On appeal, defendant argues that other than his confession, the only evidence placing him at the scene is the faulty evidence proffered by Special Agent Webb. Defendant asserts the State must prove each element of the offense through evidence independent of his confession or through means that establish his confession was trustworthy. State in the Interest of J.F., 286 N.J. Super. 89, 101 (App. Div. 1995). Defendant argues because Special Agent Webb's testimony was discredited, the State presented no evidence corroborating defendant's confession to sustain a conviction.

Rule 3:20-1 states: "The trial judge on defendant's motion may grant the defendant a new trial if required in the interest of justice." The Supreme Court has stated:

[T]o qualify as newly discovered evidence entitling a party to a new trial, the new evidence must be (1) material to the issue and
not merely cumulative or impeaching or contradictory; (2) discovered since the trial and not discoverable by reasonable diligence beforehand; and (3) of the sort that would probably change the jury's verdict if a new trial were granted.

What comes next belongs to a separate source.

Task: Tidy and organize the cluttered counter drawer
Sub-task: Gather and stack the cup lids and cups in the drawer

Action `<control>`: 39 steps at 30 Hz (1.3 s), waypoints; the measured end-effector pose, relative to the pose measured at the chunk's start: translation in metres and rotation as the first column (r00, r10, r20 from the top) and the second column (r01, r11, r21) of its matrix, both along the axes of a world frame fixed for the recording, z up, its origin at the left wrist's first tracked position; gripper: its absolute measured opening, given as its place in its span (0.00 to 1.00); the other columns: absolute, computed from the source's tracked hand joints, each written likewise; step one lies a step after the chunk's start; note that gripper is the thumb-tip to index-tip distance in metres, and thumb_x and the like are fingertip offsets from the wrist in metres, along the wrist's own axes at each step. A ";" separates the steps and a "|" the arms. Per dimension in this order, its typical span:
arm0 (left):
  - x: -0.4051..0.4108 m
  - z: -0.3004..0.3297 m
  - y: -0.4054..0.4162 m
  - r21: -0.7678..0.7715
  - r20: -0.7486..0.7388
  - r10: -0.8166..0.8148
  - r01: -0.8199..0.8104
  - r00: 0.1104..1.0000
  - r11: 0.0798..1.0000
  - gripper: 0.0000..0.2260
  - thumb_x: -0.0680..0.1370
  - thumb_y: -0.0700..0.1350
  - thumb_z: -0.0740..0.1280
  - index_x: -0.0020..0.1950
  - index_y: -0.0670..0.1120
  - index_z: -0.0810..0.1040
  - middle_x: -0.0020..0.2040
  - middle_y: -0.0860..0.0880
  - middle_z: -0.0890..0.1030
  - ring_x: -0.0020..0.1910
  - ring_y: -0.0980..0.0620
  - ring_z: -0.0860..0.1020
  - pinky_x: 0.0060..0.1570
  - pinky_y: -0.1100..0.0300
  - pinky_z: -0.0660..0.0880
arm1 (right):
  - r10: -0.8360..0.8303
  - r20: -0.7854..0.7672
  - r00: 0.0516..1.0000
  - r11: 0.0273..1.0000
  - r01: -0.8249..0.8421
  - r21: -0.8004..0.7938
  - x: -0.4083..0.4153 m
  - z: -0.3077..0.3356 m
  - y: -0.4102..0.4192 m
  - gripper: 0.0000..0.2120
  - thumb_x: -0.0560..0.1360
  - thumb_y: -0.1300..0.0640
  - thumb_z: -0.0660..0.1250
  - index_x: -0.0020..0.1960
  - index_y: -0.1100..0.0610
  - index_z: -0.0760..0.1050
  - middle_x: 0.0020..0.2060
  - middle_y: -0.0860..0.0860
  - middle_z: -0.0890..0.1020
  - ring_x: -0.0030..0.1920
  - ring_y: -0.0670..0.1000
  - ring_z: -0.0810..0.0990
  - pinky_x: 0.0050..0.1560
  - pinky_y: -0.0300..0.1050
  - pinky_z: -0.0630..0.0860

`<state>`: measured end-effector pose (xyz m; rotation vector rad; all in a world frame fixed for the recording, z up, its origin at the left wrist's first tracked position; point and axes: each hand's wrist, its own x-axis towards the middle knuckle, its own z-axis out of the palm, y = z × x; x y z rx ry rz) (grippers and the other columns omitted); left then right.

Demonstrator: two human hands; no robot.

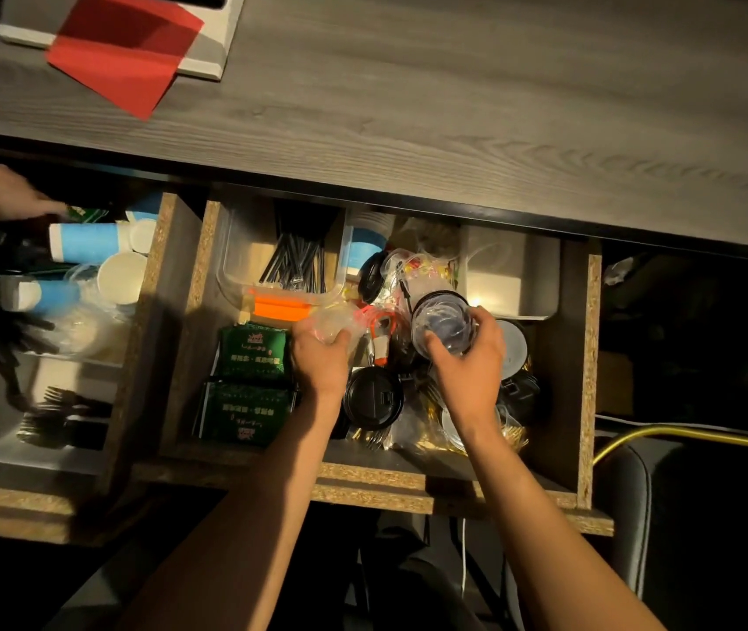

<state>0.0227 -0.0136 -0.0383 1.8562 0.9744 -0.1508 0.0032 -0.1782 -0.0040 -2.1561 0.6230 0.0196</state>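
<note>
Nearest us, our two forearms reach down into the open drawer (363, 487), whose chipboard front edge runs below our wrists. Just past that edge lie two green packets (249, 403) on the left side of the drawer and a black cup lid (373, 398) between our wrists, with gold cutlery in clear wrap around it.

Our left hand (322, 357) curls its fingers round a crumpled clear plastic bag (333, 323) near the drawer's middle. Our right hand (470, 357) grips a stack of clear plastic cups (442, 323) with a dark rim, thumb on one side and fingers wrapped over the other, held above the clutter of lids and wrappers.

Further in, a clear bin (244, 261) holds black straws (294, 261), with an orange strip (278, 307) against its near wall. To the right sits a white container (540, 275), and a stack of blue-banded paper cups (365, 241) stands between the two.

In the neighbouring drawer on the left lie blue paper cups (85, 241) and black forks (67, 416), and another person's hand (3, 193) reaches in at the back.

Beyond, on the grey wood-grain worktop (454, 84), a red sheet (124, 50) overlaps a white tray (221, 47).
</note>
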 end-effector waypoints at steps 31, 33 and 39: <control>-0.050 0.057 0.019 -0.086 0.414 -0.157 0.210 0.897 0.974 0.15 0.75 0.39 0.73 0.60 0.51 0.80 0.63 0.49 0.71 0.60 0.60 0.75 0.58 0.70 0.73 | -0.022 -0.222 0.975 0.436 0.209 0.876 -0.002 0.013 0.066 0.16 0.79 0.58 0.65 0.66 0.53 0.73 0.65 0.56 0.76 0.64 0.59 0.78 0.50 0.51 0.81; -0.050 0.059 0.018 -0.082 0.413 -0.173 0.225 0.894 0.971 0.14 0.74 0.38 0.74 0.57 0.50 0.81 0.67 0.51 0.69 0.63 0.63 0.72 0.58 0.72 0.72 | -0.022 -0.227 0.974 0.478 0.210 0.853 -0.003 0.016 0.065 0.17 0.79 0.58 0.66 0.67 0.54 0.72 0.65 0.56 0.77 0.62 0.57 0.79 0.50 0.52 0.81; -0.053 0.068 0.014 -0.255 0.367 -0.177 0.281 0.913 0.925 0.18 0.75 0.37 0.72 0.58 0.55 0.75 0.55 0.51 0.82 0.56 0.58 0.80 0.61 0.52 0.77 | -0.029 -0.212 0.977 0.481 0.199 0.854 -0.001 0.026 0.056 0.22 0.78 0.58 0.69 0.70 0.52 0.69 0.61 0.52 0.81 0.59 0.52 0.82 0.55 0.49 0.81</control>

[State v. Carter, 85 N.J. 300, 314 (1981).]
"To sustain a motion for a new trial the proffered evidence must meet all three aspects of the test." State v. Artis, 36 N.J. 538, 541 (1962) (citing State v. Johnson, 34 N.J. 212, 223 (1961)).

Aside from Special Agent Webb's testimony, the State offered the independent assessment of the button and evidence recovered at the scene through the testimony of Special Agent Burwitz. Specifically, he testified:

So, looking at the various items of clothing that contained buttons, I found that [the shirt found in defendant's home], this shirt, in fact, was missing a button, and I also took a sample of the fabric that composes [that shirt], as well as sewing thread from another button, to compare with the material that's now present in [the sample of yarns and threads removed from the button found at the scene]. And I found that yarns, red and black yarns, from [the shirt] and the yarns in [the button sample] are alike in color, construction, composition and diameter. Likewise, the sewing thread that I removed from [the shirt] is like the sewing thread in [the button sample] in regard to construction, color, composition and diameter. So it's my conclusion that the yarns and thread in [the button sample] could have originated from [the shirt found in defendant's home].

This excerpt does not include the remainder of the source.